### What you will do
Write out each line of the material exactly as given, and drop the images.

### Collected material

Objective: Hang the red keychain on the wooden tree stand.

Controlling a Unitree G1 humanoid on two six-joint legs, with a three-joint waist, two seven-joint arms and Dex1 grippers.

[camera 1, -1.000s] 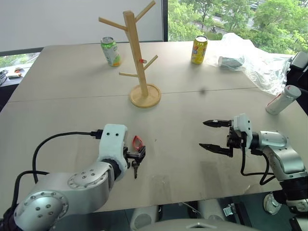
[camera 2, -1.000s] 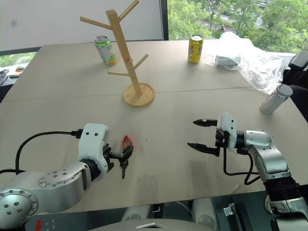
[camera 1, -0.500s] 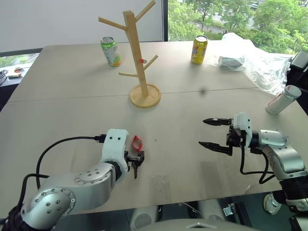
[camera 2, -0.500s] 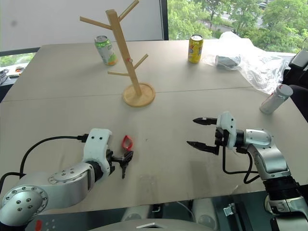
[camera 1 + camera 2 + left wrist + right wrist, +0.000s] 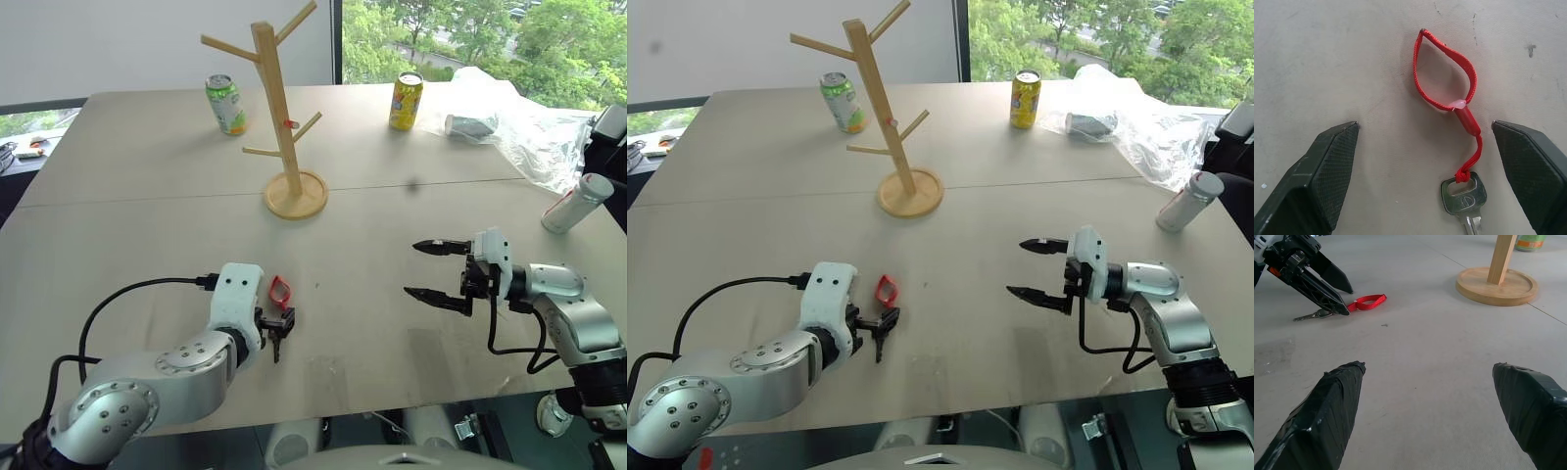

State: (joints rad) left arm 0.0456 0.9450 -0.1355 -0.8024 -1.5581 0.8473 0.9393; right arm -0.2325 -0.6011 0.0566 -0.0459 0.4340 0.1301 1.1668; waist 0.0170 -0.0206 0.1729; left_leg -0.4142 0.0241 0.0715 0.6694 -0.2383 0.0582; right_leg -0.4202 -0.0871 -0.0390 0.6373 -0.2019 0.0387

### Answer area
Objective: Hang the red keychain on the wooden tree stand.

Controlling a Unitree G1 humanoid on two six-joint legs, with a three-joint waist, two seven-joint arms and Dex1 grippers.

[camera 1, -1.000s] 
[camera 2, -1.000s] 
[camera 1, -0.500s] 
[camera 2, -0.500s] 
[camera 1 + camera 2 + left wrist + right wrist, +0.000s] 

State: (joints rad) left arm 0.0456 0.9450 -0.1355 -0.8024 -1.5581 0.8473 0.9393; right arm -0.2325 -0.6011 0.0566 -0.0459 0.4340 0.1301 1.1668; waist 0.0170 -0.0206 0.1729; left_leg -0.4142 0.0241 0.0715 0.6694 -0.2383 0.0582; right_leg -0.4202 -0.0871 -0.0390 0.6373 -0.2019 0.0387

Whatever the exercise asked has now been answered.